Principal Economic Advisor, Department of Economic Affairs, Ministry of Finance
- In office 1 May 2014 – February 2017
- Prime Minister: Narendra Modi
- Preceded by: Dipak Dasgupta
- Succeeded by: Sanjeev Sanyal

Personal details
- Born: New Delhi, India
- Spouse: Ajay Patnaik
- Children: Megha Patnaik, Ayush Patnaik
- Alma mater: University of Delhi (B.A.) Jawaharlal Nehru University (M.A., M.Phil.) University of Surrey (Ph.D.)
- Occupation: Economist
- Fields: Open Economy Macroeconomics, Capital Flows, Exchange Rate Regime, Monetary Policy, Business Cycles, Financial Sector (opening of the Capital Account)
- Institutions: University of Delhi (1987-1991) Indian Institute of Foreign Trade (2004) National Institute of Public Finance and Policy (2006-present)

= Ila Patnaik =

Indian economist and journalist

Ila Patnaik is an Indian economist. and former Principal Economic Advisor to the Government of India. During this time, she prepared the Economic Survey of India, 2013-14 and contributed to numerous Government of India committees and task forces. In 2014, she was the only female economist ranked within the top ten in India, along with the likes of Nobel Laureate Amartya Sen and former RBI governors Y V Reddy, Raghuram Rajan and Urjit Patel. She also writes regular columns for The Indian Express.

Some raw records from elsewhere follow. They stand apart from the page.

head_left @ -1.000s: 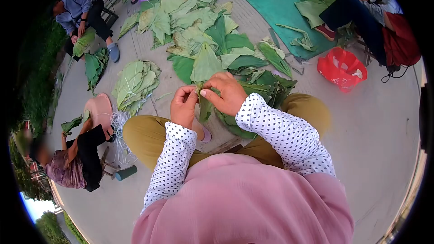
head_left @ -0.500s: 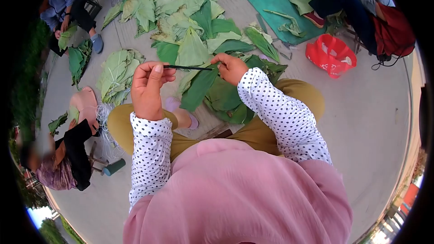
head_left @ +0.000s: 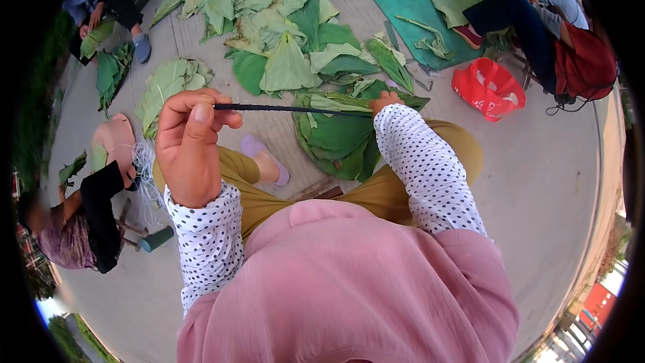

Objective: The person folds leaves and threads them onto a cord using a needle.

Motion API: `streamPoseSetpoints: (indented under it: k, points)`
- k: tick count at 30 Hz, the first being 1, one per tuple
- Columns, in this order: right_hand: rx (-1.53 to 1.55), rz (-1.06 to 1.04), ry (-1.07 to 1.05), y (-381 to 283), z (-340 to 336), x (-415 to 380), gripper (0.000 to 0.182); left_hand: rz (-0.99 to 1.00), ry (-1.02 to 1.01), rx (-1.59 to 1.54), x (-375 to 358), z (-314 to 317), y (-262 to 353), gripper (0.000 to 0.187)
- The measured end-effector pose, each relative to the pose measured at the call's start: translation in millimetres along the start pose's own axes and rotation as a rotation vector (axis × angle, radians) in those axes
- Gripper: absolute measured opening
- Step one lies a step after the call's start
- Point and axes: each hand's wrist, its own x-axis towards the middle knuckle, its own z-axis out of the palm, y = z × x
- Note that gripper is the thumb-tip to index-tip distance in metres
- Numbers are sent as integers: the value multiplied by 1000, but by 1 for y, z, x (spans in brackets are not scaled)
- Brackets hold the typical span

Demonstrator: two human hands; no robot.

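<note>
A thin dark strip stretches almost level in front of me. Its left end is pinched between the thumb and fingers of my left hand, raised above my left knee. At the strip's other end is my right hand, low over the leaf pile and partly hidden by its spotted sleeve; its fingers are curled, and their exact hold is hard to see. Beneath the strip lies a rounded stack of large green leaves between my knees, with folded leaves on top.
Many loose leaves spread ahead on the concrete and a green sheet. A red bag stands right. A tied leaf bundle lies left. Seated people are at the upper left, lower left and upper right.
My hands have moved apart, the left one left and nearer, the right one to the right. More of the dark strip shows between them. The leaf held near my right hand is down on the stack.
</note>
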Motion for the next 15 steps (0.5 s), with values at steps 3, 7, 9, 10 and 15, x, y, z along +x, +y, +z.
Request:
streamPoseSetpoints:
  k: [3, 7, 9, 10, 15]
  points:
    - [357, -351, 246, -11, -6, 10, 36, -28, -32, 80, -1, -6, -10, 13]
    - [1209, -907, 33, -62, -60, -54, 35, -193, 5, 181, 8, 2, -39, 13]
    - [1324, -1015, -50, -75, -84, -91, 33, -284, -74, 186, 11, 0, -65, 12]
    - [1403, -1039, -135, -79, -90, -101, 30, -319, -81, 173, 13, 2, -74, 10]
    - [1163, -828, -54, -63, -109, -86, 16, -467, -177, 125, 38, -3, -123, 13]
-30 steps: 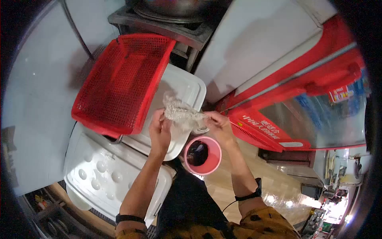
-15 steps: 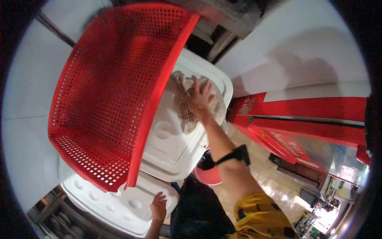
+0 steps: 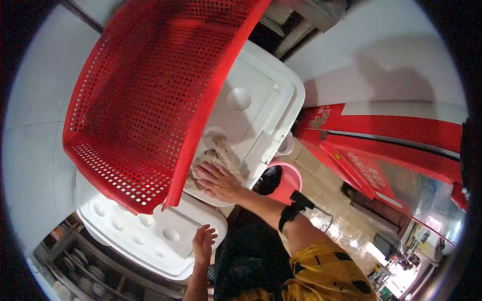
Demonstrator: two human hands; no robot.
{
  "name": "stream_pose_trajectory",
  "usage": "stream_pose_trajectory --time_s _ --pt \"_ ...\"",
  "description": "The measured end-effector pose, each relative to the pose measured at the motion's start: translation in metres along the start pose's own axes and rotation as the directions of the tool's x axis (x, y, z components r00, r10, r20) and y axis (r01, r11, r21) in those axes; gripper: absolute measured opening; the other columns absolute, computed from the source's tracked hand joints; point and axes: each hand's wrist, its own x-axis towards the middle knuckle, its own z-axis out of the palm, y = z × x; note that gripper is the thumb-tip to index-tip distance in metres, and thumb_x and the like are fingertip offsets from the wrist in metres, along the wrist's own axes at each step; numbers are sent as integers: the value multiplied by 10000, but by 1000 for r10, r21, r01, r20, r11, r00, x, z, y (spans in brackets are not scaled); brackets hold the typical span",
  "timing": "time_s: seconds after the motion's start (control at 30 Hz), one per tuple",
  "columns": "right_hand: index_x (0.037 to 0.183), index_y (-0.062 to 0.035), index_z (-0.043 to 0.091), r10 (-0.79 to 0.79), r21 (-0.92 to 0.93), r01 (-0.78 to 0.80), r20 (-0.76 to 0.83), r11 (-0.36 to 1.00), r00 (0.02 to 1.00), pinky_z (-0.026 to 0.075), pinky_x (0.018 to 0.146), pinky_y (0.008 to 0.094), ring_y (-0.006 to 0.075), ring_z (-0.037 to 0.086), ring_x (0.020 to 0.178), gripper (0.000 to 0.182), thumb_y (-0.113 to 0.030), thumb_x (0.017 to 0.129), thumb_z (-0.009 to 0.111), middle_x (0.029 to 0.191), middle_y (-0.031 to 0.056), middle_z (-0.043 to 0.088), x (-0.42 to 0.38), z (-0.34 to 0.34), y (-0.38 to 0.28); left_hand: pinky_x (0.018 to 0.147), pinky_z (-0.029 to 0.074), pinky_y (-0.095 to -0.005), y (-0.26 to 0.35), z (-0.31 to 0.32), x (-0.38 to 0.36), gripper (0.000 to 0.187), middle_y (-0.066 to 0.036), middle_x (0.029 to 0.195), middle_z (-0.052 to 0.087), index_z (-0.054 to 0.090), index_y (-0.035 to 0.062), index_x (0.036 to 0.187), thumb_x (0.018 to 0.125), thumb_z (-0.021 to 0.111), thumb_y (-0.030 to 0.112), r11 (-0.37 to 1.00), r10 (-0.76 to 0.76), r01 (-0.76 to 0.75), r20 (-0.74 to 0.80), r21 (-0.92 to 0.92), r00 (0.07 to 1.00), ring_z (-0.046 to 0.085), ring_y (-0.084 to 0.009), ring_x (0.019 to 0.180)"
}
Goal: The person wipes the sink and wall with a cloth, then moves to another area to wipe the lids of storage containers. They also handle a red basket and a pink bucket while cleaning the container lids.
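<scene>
The white lid (image 3: 261, 100) is broad and smooth, with rounded corners, a raised rim and round dimples pressed into its top; it lies flat, its left part hidden beneath a red basket. On its near end sits the cloth (image 3: 227, 156), greyish-beige, limp and crumpled into uneven folds, with a looser flap trailing away toward the dimple beyond it.

The right arm, in a mustard sleeve (image 3: 326, 273) with dark patches, reaches across from the lower right, a black band (image 3: 293, 210) strapped round it. The right hand (image 3: 219, 183) lies palm down on the cloth, fingers spread and pointing left, pressing from above without closing round it. The left hand (image 3: 203, 244) hangs free over the edge of the nearer lid, holding nothing, fingers loosely bent and apart.

The perforated red basket (image 3: 140, 100) is the biggest object near the work; its long right edge slants over the lid and comes close to the fingertips and cloth, blocking the leftward side. To the right stands a red cabinet (image 3: 361, 170) with a glass door. A second white lid (image 3: 120, 236), also dimpled, sits nearer, partly under the basket's lower corner. At lower left a dark rack (image 3: 123, 273) holds round dishes (image 3: 78, 258). Beside the first lid, a pink bucket (image 3: 291, 176) with something dark inside stands on the floor, partly covered by the right forearm.
</scene>
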Motion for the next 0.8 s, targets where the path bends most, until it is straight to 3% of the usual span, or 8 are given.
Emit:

Ila Patnaik is the Chief Economist at the Aditya Birla Group, a global conglomerate based in Mumbai. Beyond her corporate role, she is a Director at the LEAP Insights Foundation, a Delhi-based research institution dedicated to improving Indian economic and legal systems through data-driven analysis.

She is also the Co-Founder of AccioPix, an innovative AI-powered photo-sharing platform designed to streamline media delivery through facial recognition technology.

== Education ==
Ila Patnaik has a Bachelor of Arts degree in economics from Hindu College, University of Delhi (1985). She got her master's in economics, along with a master's in philosophy from the Centre of Economic Studies and Planning, Jawaharlal Nehru University (1987 and 1989). While she pursued her undergraduate and graduate studies in India, she decided to pursue her Ph.D. in the United Kingdom, and she graduated with a Ph.D. in economics from University of Surrey in 1996.

==Career==
Ila Patnaik was an Economics Editor, The Indian Express. She wrote a Fortnightly column in Business Standard. She also worked as Editor, Macro Track, A Quarterly Update on the Indian Economy, NCAER, New Delhi, 1997-2001. Furthermore, Patnaik also was a Senior Economist and a Senior Fellow for National Council of Applied Economic Research (NCAER) and Indian Council for Research in International Economic Relations (1996 - 2002, 2004; 2002 - 2004 respectively). She did a program on NDTV, Policy with Patnaik from 2007 to 2009. And now she is working in ThePrint on weekly shows regarding Indian Economy.

== Research areas and publications ==
Ila Patnaik's main research area is open economy macroeconomics. She has done research in many areas including issues related to capital flows, exchange rate regime, monetary policy, business cycles, and the financial sector (in the context of opening of the capital account). Patnaik has published various papers, books, encyclopedias, and journal articles. Some of her most recent papers and publications include:

- "Ila Patnaik Radhika Pandey, Gurnain K. Pasricha and Ajay Shah. 'Motivations for capital controls and their effectiveness. Working paper 168, National Institute of Public Finance & Policy, April 2016";
- "Ila Patnaik Rudrani Bhattacharya, Radhika Pandey and Ajay Shah. 'Seasonal adjustment of Indian macroeconomic time-series. Working Paper 160, National Institute of Public Finance & Policy, January 2016";
- "Ila Patnaik and Ajay Shah. 'Measurement of de-facto exchange rate regimes. 2014";
- "Rudrani Bhattacharya and Ila Patnaik. 'Forecasting and monetary policy analysis in emerging economies: The case of India. Working Paper 131, National Institute of Public Finance & Policy, February 2014", etc.

== Awards ==
Among the multiple awards given to Patnaik are "Junior Science Talent Scholarship" (1978), "National Talent Search Scholarship" (1980), "Junior Research Fellowship for Economics" (1987), and "British Nehru Centenary Fellowship for Doctoral study in Economics in the UK" (1991).